* [Task to carry out]
Look through the material below. Return exactly the lines from the one with "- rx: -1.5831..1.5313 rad" through the one with "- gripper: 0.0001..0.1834", both included.

══════════════════════════════

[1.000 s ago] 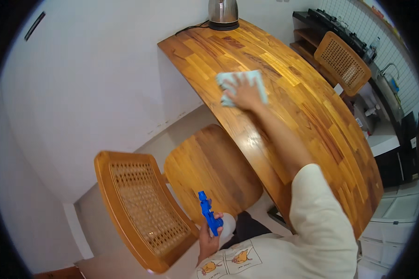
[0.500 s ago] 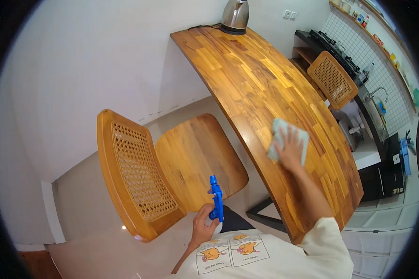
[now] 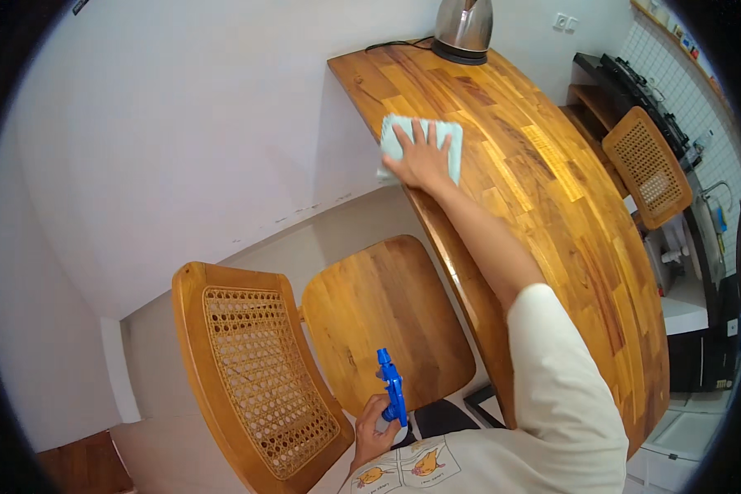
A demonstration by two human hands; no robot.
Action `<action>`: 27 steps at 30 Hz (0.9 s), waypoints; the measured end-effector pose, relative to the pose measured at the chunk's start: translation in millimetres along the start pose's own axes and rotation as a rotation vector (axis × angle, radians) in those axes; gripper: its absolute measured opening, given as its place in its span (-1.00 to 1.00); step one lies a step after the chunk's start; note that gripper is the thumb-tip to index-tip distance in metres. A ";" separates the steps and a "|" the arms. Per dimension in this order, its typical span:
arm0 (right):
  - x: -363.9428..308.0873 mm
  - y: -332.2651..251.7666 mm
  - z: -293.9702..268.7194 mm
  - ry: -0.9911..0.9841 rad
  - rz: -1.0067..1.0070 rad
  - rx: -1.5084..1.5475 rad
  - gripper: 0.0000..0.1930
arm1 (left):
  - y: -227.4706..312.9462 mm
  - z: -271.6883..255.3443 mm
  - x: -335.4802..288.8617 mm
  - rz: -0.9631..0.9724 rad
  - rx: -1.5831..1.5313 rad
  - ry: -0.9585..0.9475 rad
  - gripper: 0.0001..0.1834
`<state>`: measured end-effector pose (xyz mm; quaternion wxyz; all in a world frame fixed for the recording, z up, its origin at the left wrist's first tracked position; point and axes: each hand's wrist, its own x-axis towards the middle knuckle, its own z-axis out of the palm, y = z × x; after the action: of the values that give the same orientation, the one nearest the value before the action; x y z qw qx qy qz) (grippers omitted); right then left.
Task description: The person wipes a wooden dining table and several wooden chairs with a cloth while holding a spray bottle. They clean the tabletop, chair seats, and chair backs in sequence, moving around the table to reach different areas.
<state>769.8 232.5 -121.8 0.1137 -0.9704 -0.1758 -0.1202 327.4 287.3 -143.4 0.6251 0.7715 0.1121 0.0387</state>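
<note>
My right hand (image 3: 421,163) lies flat with its fingers spread on a pale green cloth (image 3: 454,156). The cloth rests on the wooden table (image 3: 564,263) at its left edge, and one corner hangs over that edge. Low in the view, close to my body, my left hand (image 3: 372,430) is closed round a spray bottle with a blue trigger head (image 3: 394,392). The bottle is upright, its nozzle pointing away from me. Most of its body is hidden behind my fingers and shirt.
A steel kettle (image 3: 463,31) with a black cord stands at the table's far end, by the wall. Left of the table is a wooden chair (image 3: 383,309) with a woven back; a second chair (image 3: 649,169) stands beyond its right side. A stove (image 3: 646,95) sits farther right.
My right hand has slid the cloth away from me and leftward, from the table's middle to its left edge. The view has shifted; my left hand still holds the spray bottle near my body.
</note>
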 end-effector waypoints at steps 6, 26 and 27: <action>15.4 1.7 2.1 -0.044 0.004 -0.020 -0.29 | 14.1 1.1 -10.8 -0.088 -0.051 0.117 -0.68; -514.7 63.5 -195.0 -0.219 -0.024 -0.130 -0.28 | 28.8 26.1 -126.3 0.156 -0.255 -0.176 -0.61; -507.5 62.3 -195.6 -0.202 -0.019 -0.126 -0.28 | 29.1 26.5 -132.8 0.163 -0.248 -0.185 -0.61</action>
<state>293.5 -35.1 -86.7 0.0330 -0.9811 -0.1879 -0.0339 207.3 226.9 -110.1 0.7178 0.6953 -0.0142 0.0316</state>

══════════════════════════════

* [Your response]
  - rx: -1.5831..1.5313 rad
  - ry: -0.9585..0.9475 rad
  - gripper: 0.0001..0.1834

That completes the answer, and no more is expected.